■ Dataset extract
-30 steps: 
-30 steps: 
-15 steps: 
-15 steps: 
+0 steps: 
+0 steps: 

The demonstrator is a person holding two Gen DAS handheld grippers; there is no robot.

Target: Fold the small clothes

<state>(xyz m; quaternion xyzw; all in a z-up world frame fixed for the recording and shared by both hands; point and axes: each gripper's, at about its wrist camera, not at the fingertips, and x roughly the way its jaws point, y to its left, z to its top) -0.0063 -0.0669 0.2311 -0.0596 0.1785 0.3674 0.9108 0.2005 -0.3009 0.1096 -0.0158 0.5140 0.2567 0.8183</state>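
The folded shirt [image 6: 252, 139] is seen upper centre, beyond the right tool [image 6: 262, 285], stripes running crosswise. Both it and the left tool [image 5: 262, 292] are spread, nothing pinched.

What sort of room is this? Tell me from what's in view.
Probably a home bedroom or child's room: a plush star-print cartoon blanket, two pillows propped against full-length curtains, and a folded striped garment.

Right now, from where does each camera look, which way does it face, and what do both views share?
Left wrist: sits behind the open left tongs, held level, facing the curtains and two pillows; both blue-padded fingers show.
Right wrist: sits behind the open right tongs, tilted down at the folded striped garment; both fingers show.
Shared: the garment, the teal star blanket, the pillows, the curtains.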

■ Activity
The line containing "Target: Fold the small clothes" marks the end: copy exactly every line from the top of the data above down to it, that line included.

■ Response
-30 steps: 
-30 steps: 
-15 steps: 
-15 steps: 
+0 steps: 
+0 steps: 

The demonstrator is a person holding two Gen DAS handheld grippers; there is no robot.

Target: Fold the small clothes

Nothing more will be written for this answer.